# Finding outliers

Outliers are values ​​that differ significantly from other members of a statistical set. By analyzing outliers we can try to establish why they occurred in order to take some preventive or corrective actions. Using the example of sales analysis in the first four months of a year, you will learn how to detect exceptions and how to display them on a line chart.

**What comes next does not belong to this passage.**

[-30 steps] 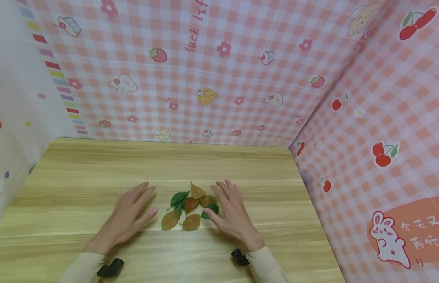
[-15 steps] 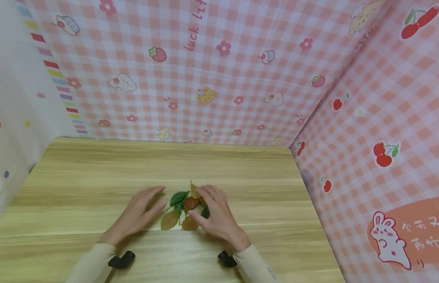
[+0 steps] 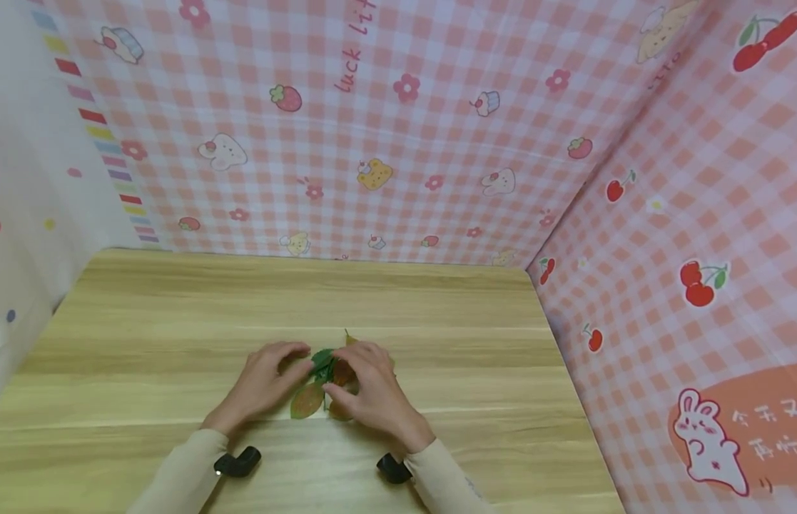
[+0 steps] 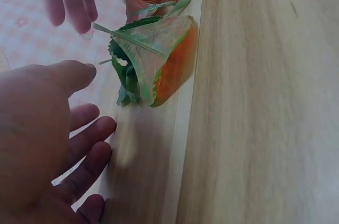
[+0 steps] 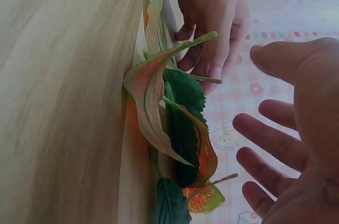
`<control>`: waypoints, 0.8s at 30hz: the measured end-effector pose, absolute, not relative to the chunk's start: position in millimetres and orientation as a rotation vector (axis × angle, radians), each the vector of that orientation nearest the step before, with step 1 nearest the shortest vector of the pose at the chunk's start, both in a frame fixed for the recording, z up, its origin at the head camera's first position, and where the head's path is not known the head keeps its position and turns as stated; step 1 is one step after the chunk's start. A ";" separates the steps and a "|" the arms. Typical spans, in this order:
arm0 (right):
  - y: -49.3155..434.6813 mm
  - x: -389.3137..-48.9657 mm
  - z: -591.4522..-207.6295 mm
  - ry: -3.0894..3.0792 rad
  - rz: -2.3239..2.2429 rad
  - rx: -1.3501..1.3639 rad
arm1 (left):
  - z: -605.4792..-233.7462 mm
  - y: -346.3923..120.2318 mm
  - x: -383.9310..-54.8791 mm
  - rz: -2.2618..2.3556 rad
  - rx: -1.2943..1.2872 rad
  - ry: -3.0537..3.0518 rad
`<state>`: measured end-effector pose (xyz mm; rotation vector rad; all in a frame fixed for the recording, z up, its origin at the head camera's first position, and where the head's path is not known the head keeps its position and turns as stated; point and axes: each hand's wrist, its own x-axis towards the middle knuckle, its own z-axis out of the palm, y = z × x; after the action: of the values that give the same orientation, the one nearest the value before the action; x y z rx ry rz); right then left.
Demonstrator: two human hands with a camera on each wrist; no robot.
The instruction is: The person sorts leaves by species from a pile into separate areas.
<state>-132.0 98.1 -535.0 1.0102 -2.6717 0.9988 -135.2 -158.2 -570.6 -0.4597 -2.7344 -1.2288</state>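
Observation:
A small pile of leaves, some green and some reddish-orange, lies mid-table. My left hand (image 3: pixel 263 378) is at the pile's left side, its fingers slightly bent and holding nothing. Over the right part of the pile hovers my right hand (image 3: pixel 375 389), fingers loosely bent, hiding several leaves. Between the hands show a dark green leaf (image 3: pixel 322 361) and an orange-brown leaf (image 3: pixel 307 401). A yellowish leaf (image 3: pixel 350 338) peeks out behind the right fingers. In the left wrist view, a pale-backed leaf (image 4: pixel 153 49) stands near the left thumb. A curled leaf (image 5: pixel 148 91) appears in the right wrist view, apart from the right fingers.
The wooden table (image 3: pixel 475 314) meets a pink checked cloth wall (image 3: pixel 404 135) at the back and another cloth wall (image 3: pixel 655 343) on the right. White cloth (image 3: pixel 45 171) hangs on the left. Black wrist pieces (image 3: pixel 239 464) sit by both sleeves.
Both hands have moved inward toward each other. The right hand has come left over the pile, covering more leaves; the left has come right to the pile's edge. The visible leaves look unmoved.

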 end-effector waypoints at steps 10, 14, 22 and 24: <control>86.2 -135.6 -540.0 -2.742 0.860 0.986 | -572.4 -151.2 -143.7 -1.215 -0.394 -2.751; 82.8 -136.1 -541.7 -2.759 0.827 0.972 | -574.3 -149.3 -145.0 -1.203 -0.377 -2.756; 77.6 -139.4 -548.5 -2.717 0.748 0.965 | -576.3 -146.2 -145.4 -1.158 -0.361 -2.768; 76.4 -139.7 -549.1 -2.708 0.733 0.972 | -576.2 -146.0 -145.0 -1.144 -0.363 -2.769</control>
<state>-139.7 76.4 -549.1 0.9716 -2.7080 0.7333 -145.0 -146.0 -576.2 -0.3629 -2.7689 -1.1445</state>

To find outliers we should, based on all sales values, calculate first and third quartile. The first quartile (Q1) is the mean value between the minimum and the median, and the third quartile (Q3) is the mean value between the median and the maximum. Respectively, it is necessary to add formulas:

=QUARTILE(\$B\$8:\$B\$123,1)
=QUARTILE(\$B\$8:\$B\$123,3)

We will calculate the gap between the quartiles (IQR) as the difference between Q3 and Q1:

=B2-B1

We calculate the lower and upper limits using the formulas:

=B1-(1.5*B3)
=B2+(1.5*B3)

All sales values ​​below the lower limit or above the upper limit are exceptions. To determine whether an element of the set is an exception, we should write the formula:

=OR(B8<B4,B8>B5)

If the sales value is an exception the formula returns TRUE, otherwise it returns FALSE. To show the outliers on the chart we will add two columns: the lower (LL) and upper limit (UL). We will show them on a line chart alongside the sales values where it’s easy to identify the outliers.